> [Task details]: Print the data exactly as it is given, please.

> [Dataset extract]:

·····

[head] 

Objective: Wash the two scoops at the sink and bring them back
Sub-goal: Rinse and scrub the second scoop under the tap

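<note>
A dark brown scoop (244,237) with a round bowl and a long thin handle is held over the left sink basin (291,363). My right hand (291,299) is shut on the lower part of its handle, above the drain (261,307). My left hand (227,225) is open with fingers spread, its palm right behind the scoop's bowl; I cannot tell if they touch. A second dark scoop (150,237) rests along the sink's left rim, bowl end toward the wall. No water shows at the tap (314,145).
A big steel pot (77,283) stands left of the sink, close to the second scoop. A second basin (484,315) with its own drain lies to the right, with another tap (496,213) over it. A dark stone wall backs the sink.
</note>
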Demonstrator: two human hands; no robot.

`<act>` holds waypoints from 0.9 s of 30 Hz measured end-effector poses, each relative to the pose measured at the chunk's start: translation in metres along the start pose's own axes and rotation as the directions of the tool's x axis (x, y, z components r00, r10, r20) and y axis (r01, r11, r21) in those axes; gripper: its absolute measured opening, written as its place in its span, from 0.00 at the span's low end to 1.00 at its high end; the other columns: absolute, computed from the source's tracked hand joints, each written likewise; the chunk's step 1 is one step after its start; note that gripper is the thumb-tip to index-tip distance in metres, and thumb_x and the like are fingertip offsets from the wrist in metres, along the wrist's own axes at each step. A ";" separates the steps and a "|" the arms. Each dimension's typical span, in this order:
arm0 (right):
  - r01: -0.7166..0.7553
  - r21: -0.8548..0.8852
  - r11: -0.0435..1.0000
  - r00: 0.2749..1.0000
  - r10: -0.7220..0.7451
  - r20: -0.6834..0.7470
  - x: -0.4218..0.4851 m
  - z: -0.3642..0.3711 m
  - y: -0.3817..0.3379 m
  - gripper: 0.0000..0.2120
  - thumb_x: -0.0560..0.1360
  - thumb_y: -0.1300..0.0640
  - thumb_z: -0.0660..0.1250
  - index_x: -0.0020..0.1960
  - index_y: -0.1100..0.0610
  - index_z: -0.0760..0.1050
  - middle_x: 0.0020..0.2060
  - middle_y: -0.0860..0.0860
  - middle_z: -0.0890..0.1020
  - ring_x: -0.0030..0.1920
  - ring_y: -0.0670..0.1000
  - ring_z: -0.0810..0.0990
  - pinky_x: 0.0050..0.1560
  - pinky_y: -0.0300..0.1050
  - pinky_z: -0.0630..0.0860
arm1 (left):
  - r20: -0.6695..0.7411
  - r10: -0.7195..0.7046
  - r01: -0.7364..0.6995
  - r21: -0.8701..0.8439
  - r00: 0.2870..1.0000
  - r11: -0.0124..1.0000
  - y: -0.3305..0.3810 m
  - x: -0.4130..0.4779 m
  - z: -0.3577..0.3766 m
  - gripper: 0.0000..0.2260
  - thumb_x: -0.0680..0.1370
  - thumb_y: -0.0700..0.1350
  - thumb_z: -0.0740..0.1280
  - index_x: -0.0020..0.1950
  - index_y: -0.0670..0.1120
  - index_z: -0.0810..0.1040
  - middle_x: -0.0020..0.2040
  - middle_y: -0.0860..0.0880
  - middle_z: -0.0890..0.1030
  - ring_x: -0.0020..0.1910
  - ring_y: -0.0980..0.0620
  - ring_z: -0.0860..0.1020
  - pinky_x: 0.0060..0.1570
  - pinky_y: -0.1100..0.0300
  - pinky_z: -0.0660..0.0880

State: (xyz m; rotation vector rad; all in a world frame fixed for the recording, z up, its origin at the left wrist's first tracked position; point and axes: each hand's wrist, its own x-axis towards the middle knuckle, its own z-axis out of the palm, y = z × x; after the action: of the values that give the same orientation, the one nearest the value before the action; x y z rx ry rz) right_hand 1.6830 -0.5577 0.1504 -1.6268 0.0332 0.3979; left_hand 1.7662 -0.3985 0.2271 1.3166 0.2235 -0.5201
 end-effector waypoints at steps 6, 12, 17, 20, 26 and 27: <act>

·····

> [Solution below]:
[head] 

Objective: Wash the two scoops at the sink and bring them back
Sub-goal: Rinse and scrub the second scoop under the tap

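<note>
A dark brown scoop (244,237) with a round bowl and a long thin handle is held over the left sink basin (291,363). My right hand (291,299) is shut on the lower part of its handle, above the drain (261,307). My left hand (227,225) is open with fingers spread, its palm right behind the scoop's bowl; I cannot tell if they touch. A second dark scoop (150,237) rests along the sink's left rim, bowl end toward the wall. No water shows at the tap (314,145).
A big steel pot (77,283) stands left of the sink, close to the second scoop. A second basin (484,315) with its own drain lies to the right, with another tap (496,213) over it. A dark stone wall backs the sink.
</note>
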Demonstrator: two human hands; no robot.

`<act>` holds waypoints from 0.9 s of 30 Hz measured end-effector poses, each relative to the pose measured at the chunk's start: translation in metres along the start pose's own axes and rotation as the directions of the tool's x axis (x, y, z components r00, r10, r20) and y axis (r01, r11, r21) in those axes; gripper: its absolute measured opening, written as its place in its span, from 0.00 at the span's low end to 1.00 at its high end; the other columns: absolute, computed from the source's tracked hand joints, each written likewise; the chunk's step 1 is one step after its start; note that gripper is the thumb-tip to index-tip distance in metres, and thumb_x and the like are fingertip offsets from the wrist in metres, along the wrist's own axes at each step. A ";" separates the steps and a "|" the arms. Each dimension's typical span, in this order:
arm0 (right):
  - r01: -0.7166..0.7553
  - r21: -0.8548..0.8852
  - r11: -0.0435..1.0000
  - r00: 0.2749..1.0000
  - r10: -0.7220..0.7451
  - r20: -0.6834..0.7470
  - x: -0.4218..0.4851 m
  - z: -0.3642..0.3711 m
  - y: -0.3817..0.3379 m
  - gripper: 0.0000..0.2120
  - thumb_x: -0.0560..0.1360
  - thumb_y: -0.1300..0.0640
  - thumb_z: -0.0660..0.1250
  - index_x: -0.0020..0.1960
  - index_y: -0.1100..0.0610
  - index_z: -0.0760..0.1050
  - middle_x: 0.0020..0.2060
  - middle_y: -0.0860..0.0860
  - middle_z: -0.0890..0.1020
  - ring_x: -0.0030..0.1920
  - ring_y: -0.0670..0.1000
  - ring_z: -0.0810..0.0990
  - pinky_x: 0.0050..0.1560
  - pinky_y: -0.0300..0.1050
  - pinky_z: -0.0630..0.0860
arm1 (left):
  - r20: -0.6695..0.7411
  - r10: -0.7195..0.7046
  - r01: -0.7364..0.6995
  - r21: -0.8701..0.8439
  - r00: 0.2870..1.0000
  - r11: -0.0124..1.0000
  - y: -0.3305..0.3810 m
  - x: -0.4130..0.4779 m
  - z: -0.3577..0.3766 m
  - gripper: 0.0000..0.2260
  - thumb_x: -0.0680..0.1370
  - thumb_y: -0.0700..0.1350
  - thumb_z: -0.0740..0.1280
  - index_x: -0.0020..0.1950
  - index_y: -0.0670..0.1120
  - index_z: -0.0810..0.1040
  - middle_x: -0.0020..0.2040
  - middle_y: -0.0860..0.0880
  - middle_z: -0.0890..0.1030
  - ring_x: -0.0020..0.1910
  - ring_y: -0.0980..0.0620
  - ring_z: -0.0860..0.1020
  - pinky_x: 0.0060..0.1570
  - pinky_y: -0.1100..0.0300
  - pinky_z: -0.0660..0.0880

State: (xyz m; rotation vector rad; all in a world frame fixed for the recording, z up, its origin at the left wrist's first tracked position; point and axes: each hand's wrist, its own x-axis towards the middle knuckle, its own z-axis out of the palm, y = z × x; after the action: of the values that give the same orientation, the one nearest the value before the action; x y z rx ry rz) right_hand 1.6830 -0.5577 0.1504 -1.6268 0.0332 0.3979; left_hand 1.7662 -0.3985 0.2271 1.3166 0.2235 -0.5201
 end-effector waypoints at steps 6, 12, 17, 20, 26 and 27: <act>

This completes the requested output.